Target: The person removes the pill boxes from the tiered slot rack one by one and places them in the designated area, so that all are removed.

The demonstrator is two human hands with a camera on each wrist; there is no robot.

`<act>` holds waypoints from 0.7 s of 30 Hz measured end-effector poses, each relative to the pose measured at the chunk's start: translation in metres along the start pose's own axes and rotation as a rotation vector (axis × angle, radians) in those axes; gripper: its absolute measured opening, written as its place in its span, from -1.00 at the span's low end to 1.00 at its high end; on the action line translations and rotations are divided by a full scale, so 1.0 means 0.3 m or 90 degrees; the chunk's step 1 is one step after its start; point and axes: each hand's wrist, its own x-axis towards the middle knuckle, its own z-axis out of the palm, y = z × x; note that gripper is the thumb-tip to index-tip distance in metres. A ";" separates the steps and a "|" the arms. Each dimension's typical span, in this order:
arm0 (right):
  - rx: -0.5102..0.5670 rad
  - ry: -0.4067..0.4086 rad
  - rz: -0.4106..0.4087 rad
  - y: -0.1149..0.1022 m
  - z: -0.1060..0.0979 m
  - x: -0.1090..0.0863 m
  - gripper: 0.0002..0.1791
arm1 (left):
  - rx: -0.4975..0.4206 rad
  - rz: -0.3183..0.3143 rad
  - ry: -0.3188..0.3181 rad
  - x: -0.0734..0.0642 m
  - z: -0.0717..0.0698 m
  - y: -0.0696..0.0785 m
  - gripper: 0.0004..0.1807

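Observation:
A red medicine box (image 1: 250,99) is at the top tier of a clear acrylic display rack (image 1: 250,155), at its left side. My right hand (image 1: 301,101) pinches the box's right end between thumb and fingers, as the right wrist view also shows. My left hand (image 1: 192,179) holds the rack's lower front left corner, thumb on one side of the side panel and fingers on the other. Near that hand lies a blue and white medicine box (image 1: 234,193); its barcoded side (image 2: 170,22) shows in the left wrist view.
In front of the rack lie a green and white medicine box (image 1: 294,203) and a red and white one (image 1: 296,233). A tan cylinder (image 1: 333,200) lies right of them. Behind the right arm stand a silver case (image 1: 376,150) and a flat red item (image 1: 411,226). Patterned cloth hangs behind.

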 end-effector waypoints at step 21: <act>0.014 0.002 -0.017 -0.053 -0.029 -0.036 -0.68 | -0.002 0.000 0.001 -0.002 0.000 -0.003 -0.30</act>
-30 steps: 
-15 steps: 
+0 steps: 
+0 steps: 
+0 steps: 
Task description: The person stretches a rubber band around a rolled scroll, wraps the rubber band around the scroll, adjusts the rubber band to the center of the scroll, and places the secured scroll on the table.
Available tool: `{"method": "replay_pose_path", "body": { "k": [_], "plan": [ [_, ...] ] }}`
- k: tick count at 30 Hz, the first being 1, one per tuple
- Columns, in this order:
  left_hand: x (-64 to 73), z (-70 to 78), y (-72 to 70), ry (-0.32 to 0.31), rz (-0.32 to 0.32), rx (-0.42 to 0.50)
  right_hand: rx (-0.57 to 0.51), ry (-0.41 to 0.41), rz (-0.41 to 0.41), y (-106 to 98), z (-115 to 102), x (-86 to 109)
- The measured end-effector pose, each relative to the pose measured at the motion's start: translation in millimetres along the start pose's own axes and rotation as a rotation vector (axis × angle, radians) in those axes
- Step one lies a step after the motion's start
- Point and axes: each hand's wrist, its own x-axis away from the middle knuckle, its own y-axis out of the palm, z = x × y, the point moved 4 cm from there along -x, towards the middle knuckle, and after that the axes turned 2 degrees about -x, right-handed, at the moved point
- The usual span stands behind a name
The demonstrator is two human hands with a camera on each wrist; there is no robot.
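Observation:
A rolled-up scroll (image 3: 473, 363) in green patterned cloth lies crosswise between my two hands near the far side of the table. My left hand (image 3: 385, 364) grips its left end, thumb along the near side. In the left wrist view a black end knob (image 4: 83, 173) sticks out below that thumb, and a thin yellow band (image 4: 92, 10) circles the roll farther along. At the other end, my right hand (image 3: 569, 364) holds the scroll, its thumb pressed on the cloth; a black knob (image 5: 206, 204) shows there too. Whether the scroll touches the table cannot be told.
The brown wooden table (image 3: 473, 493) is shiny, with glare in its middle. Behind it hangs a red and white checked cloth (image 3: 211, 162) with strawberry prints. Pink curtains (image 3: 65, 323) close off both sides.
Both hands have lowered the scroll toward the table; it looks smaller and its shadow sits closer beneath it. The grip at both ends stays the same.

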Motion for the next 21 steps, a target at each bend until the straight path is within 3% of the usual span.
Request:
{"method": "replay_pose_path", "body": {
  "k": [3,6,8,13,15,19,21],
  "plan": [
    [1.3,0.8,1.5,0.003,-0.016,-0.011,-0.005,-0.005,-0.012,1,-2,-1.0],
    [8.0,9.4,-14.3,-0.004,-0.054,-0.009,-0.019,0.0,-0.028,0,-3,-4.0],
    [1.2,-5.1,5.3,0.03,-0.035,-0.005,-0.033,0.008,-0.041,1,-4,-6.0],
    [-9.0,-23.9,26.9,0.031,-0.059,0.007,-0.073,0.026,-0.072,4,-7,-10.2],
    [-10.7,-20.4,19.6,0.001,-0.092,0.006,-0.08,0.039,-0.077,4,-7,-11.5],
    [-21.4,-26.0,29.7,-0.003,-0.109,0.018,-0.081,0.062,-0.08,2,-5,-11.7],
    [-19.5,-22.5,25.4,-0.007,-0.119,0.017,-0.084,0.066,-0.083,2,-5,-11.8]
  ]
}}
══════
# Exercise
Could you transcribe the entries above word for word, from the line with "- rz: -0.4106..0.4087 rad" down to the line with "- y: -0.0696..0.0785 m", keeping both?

# Task output
  - rz: -0.4106..0.4087 rad
  - y: -0.1149..0.1022 m
  - z: -0.1060..0.0979 m
  - x: -0.1090..0.0863 m
  - gripper: 0.0002..0.1791
arm1 (left):
  - rx: -0.4975..0.4206 rad
  - rz: -0.3183..0.3143 rad
  - ry: -0.3188..0.3181 rad
  - x: -0.0734..0.0642 m
  - z: -0.0717..0.0698 m
  - y: -0.0696..0.0785 m

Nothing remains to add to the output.